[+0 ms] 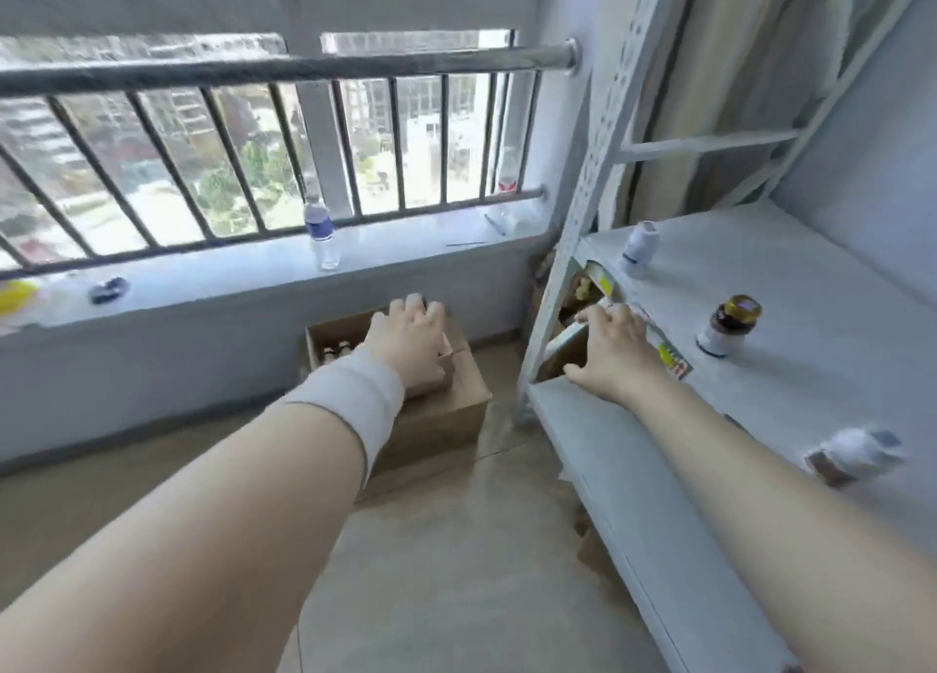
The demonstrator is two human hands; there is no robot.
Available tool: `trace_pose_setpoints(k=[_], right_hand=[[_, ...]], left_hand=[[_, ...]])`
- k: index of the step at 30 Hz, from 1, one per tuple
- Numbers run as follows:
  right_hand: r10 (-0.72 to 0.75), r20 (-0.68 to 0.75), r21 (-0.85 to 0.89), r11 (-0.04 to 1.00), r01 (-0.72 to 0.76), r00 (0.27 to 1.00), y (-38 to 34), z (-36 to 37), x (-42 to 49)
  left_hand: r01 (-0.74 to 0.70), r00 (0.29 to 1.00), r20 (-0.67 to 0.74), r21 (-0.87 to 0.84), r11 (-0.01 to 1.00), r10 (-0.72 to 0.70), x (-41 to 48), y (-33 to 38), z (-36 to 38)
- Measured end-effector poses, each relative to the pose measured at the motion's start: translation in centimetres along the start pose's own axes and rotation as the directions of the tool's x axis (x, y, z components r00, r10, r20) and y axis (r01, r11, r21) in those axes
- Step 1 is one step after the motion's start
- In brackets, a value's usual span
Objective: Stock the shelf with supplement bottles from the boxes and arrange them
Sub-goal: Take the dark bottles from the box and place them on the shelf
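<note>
Both hands [410,337] reach past three shelf bottles [727,325] toward boxes [431,409].

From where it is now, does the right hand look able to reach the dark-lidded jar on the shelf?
Probably yes: the right hand rests at the shelf edge, the jar stands nearby, nothing between.

Three bottles [729,326] on shelf [811,317], boxes [436,409] left
</note>
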State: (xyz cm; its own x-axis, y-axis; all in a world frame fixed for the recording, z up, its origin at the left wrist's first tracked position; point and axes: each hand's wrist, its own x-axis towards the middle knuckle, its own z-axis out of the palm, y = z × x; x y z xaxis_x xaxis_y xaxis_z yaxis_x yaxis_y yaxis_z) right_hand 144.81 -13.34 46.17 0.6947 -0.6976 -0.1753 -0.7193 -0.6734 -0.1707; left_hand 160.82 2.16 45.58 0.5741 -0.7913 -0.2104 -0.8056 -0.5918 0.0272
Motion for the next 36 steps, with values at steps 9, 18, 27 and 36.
trace_pose_setpoints(k=[9, 18, 27, 36], right_hand=[[-0.121, 0.239, -0.002, 0.992, 0.125, 0.963, -9.5, 10.4, 15.3], [-0.192, 0.444, 0.008, 0.978, 0.21, 0.875, -17.5, 17.0, 26.3], [-0.034, 0.624, -0.028, 0.998, 0.065, 0.781, -20.5, 26.0, 34.5], [0.08, 0.596, 0.04, 0.991, -0.129, 0.799, -19.7, 35.0, 45.3]], left_hand=[[0.215, 0.951, 0.241, -0.061, 0.975, -0.195, 10.5, -10.7, 9.0], [0.441, 0.836, 0.436, -0.176, 0.88, -0.332, 17.4, -18.6, 14.4], [0.487, 0.77, 0.588, -0.293, 0.823, -0.246, 28.2, -23.8, 22.4], [0.508, 0.789, 0.579, -0.427, 0.748, -0.205, 42.9, -25.0, 29.7]])
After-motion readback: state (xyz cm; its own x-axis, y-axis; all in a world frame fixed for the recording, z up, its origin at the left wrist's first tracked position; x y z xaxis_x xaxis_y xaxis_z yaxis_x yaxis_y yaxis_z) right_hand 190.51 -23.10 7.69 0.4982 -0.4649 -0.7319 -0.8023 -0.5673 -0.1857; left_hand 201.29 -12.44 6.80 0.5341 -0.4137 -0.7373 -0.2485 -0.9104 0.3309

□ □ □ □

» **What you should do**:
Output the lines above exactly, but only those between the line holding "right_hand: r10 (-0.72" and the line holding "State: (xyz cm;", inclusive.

» **Solution to this problem**:
  right_hand: r10 (-0.72 to 0.75), r20 (-0.68 to 0.75), r21 (-0.85 to 0.89), r11 (-0.04 to 1.00), r01 (-0.72 to 0.76), r00 (0.27 to 1.00), y (-38 to 34), z (-36 to 37), x (-42 to 49)
  left_hand: r01 (-0.74 to 0.70), r00 (0.29 to 1.00), r20 (-0.67 to 0.74), r21 (-0.87 to 0.84), r11 (-0.01 to 1.00), r10 (-0.72 to 0.70), x (-41 to 48), y (-33 to 38), z (-36 to 38)
- Measured end-effector poses, each relative to the pose measured at the motion's start: translation in centimetres along the start pose's own axes and rotation as the directions of the tool's x axis (x, y, z components r00, r10, r20) and y axis (r01, r11, r21) in those axes
- Step 1 is one step after the motion's start
- In brackets, a value's usual span
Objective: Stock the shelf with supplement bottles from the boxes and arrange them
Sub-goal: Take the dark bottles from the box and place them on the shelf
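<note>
Both hands [410,337] reach past three shelf bottles [727,325] toward boxes [431,409].

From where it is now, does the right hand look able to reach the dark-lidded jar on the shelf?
Probably yes: the right hand rests at the shelf edge, the jar stands nearby, nothing between.

Three bottles [729,326] on shelf [811,317], boxes [436,409] left
</note>
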State: (xyz cm; its own x-axis, y-axis; all in a world frame fixed for the recording, z up, its origin at the left wrist's first tracked position; point and axes: each hand's wrist, its own x-axis towards the middle knuckle, its own z-axis out of the palm, y = z × x; x y z xaxis_x xaxis_y xaxis_z yaxis_x yaxis_y yaxis_z) right_hand 144.81 -13.34 46.17 0.6947 -0.6976 -0.1753 -0.7193 -0.6734 -0.1707; left_hand 160.82 2.16 45.58 0.5741 -0.7913 -0.2104 -0.8056 -0.5918 0.0272

Work on this exercise is complete, and nothing remains.